10.  Landlord shall have the right to instruct the General Contractor to deliver to Landlord any items to be removed from the Premises during the construction of the Alteration provided that Landlord provides notice to Tenant and pays the full cost of delivering such items to Landlord.

11.  Tenant, either directly or through the General Contractor, will immediately notify Landlord, in writing, of any damage to the Building caused by the General Contractor or any subcontractors.  Such damage shall be repaired within 72 hours unless otherwise directed by the Landlord in writing. Any damage that is not repaired may be repaired by Landlord at Tenant’s expense.

12.  Construction personnel shall use the restrooms located within the Premises only. If there are no restrooms within the Premises, then construction personnel shall use only those Building restrooms located on the floor where the work is being performed.

13.  All wiring and cabling installed by Tenant shall be tagged with Tenant’s name and its specific use and purpose.

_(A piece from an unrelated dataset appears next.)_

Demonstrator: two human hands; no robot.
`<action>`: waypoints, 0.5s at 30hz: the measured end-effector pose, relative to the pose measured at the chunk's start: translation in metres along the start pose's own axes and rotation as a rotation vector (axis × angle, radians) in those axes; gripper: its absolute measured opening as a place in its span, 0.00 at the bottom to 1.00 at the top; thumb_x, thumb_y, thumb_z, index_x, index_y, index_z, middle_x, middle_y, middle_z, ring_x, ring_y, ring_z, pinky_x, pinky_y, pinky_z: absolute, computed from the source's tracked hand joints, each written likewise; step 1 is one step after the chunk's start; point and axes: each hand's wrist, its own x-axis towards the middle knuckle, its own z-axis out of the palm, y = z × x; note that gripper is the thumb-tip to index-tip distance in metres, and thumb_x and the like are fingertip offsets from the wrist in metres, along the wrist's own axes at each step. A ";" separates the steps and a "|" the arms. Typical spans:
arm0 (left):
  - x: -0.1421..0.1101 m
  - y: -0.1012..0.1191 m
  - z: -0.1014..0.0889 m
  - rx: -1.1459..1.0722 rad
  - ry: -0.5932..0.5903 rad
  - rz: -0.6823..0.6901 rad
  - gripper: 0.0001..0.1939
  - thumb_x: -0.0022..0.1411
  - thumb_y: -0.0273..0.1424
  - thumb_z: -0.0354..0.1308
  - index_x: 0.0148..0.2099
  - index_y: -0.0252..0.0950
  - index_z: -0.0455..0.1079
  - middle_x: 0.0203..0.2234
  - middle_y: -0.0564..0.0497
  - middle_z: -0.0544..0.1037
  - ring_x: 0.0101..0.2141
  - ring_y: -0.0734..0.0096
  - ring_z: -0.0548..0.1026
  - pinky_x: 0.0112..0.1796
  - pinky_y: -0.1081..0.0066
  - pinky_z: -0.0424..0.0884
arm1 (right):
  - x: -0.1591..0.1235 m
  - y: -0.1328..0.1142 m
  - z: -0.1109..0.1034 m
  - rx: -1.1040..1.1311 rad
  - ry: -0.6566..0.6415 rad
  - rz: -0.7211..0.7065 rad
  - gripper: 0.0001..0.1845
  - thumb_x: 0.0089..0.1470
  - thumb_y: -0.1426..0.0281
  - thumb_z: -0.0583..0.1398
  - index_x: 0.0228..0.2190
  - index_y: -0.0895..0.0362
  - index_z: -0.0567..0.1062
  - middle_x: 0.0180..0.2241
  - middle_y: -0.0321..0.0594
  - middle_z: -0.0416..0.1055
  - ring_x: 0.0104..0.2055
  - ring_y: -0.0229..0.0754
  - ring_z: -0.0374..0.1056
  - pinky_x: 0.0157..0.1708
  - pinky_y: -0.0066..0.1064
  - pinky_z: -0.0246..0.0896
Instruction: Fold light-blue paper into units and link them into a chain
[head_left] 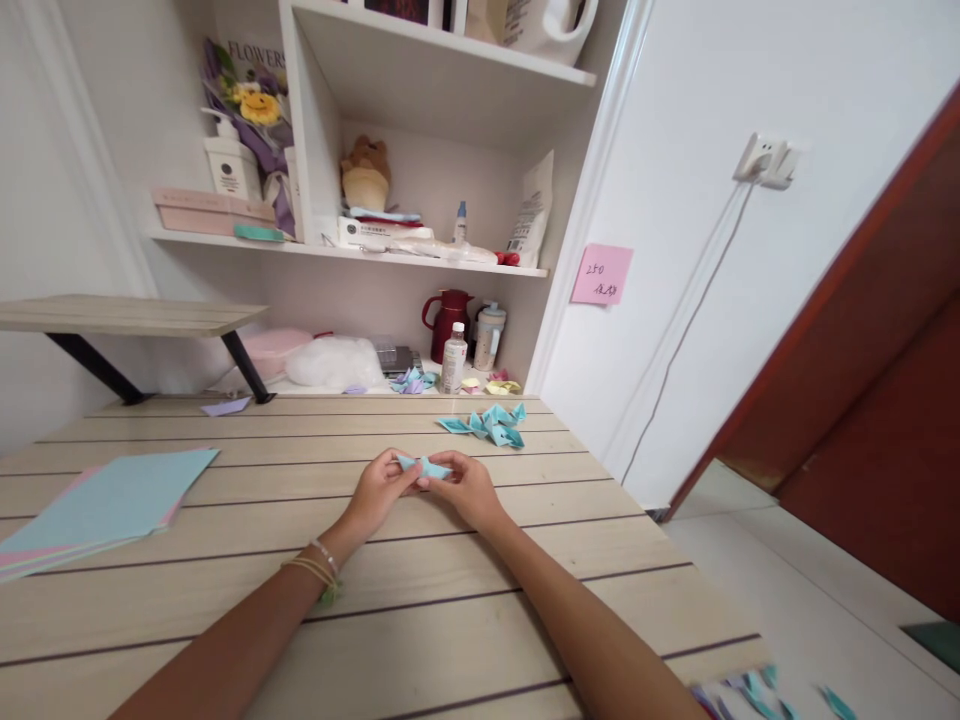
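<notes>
Between my two hands, just above the slatted wooden table (360, 640), is a small light-blue folded paper boat (427, 467). My left hand (381, 487) pinches its left end, and my right hand (469, 487) grips its right end; fingers cover part of the paper. Just beyond my right hand lies a cluster of several similar blue paper boats (495, 428). Off to the left rests a stack of coloured paper sheets (112, 500), light blue on top with pink edges showing beneath.
A purple folded paper (226, 407) lies by the leg of a small raised shelf (135, 314). Behind the table, a bottle (454, 360), a dark red jug (450, 325) and more folded papers (412, 381) stand in the cabinet. Folded pieces (750, 692) show at the lower right.
</notes>
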 end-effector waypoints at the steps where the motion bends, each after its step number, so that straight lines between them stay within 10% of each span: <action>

14.  The General Contractor and all subcontractors shall cause their employees to adhere to all applicable  Rules and Regulations of the Building.

{B2323618; 13}

-4 -


 

15.  Landlord shall have the right to supervise and inspect the Alterations as the work progresses and to require Tenant to remove or correct any aspect of the Alterations that does not conform to Tenant’s Design Submission approved by Landlord. Such supervision and inspection shall be at Tenant’s sole expense and Tenant shall pay Landlord’s reasonable charges for such supervision and inspection (which shall be limited to the one percent (1%) fee provided for in Section 3.2(d) of the Lease, and which shall not be due with respect to Alterations the cost of which (together with any related matter) is less than $10,000.00; provided, however, that Section 3.2(d) shall control with respect to Tenant’s Work).

H.Documents to Be Furnished to Landlord Upon Completion of Tenant’s Work

 

1.  Within fifteen (15) days after construction of the Alterations has been completed, except for so-called punch list items, Tenant shall furnish Landlord with the following documents:

 

(i)

record “as built” drawings in paper and electronic (CADD) format showing all of the Alterations as actually constructed for all portions of the Alterations for which drawings were submitted;

 

(ii)

if Plans for the Alterations were prepared by an architect, a written certification from the architect confirming that the Alterations were completed in accordance with the Plans and all applicable laws, codes, ordinances, and regulations;

 

(iii)

full and final lien waivers and releases executed by the General Contractor and all subcontractors and suppliers;

 

(iv)

if the Alterations include any HVAC work, a properly executed air balancing report signed by a professional engineer showing that the HVAC system is properly balanced for the season;

 

(v)

copies of all warranties and guarantees received from the General Contractor, subcontractors and materials suppliers or manufacturers;

 

(vi)

copies of all maintenance manuals, instructions and similar information pertaining to the operation and maintenance of equipment and fixtures installed in the Premises as part of the Alterations; and

 

(vii)

a copy of the final, permanent  certificate of occupancy or amended certificate of occupancy for the Premises.

 

{B2323618; 13}

-5 -


 

EXHIBIT D

CONTRACTOR’S INSURANCE REQUIREMENTS

Building:22600 Gateway Center Drive, Clarksburg, Maryland

Tenant:PC-Tel, Inc.

Premises:Suite 100

The undersigned contractor or subcontractor (“Contractor”) has been hired by the tenant or occupant (hereinafter called “Tenant”) of the Building named above or by Tenant’s contractor to perform certain work (“Work”) for Tenant in the Premises identified above.  Contractor and Tenant have requested the undersigned landlord (“Landlord”) to grant Contractor access to the Building and its facilities in connection with the performance of the Work and Landlord agrees to grant such access to Contractor upon and subject to the following terms and conditions:

1.

Contractor shall provide and maintain at its own expense, until completion of the Work, the following insurance:

(a)

Workmen’s Compensation and Employers Liability Insurance covering each and every workman employed in, about or upon the Work, as provided for in each and every statute applicable to Workmen’s Compensation and Employers’ Liability Insurance.

(b)

Commercial General Liability Insurance including coverages for Protective and Contractual Liability, including umbrella liability coverage,  for not less than the following limits:

Bodily Injury:$5,000,000 per person

$5,000,000 per occurrence

Property Damage:$5,000,000 per occurrence

$5,000,000 aggregate

(c)Commercial Automobile Liability Insurance (covering all owned, non owned and/or hired motor vehicles to be used in connection with the Work), including umbrella liability coverage, for not less than the following limits:

Bodily Injury:$5,000,000 per person

$5,000,000 per occurrence

Property Damage:$5,000,000 per occurrence.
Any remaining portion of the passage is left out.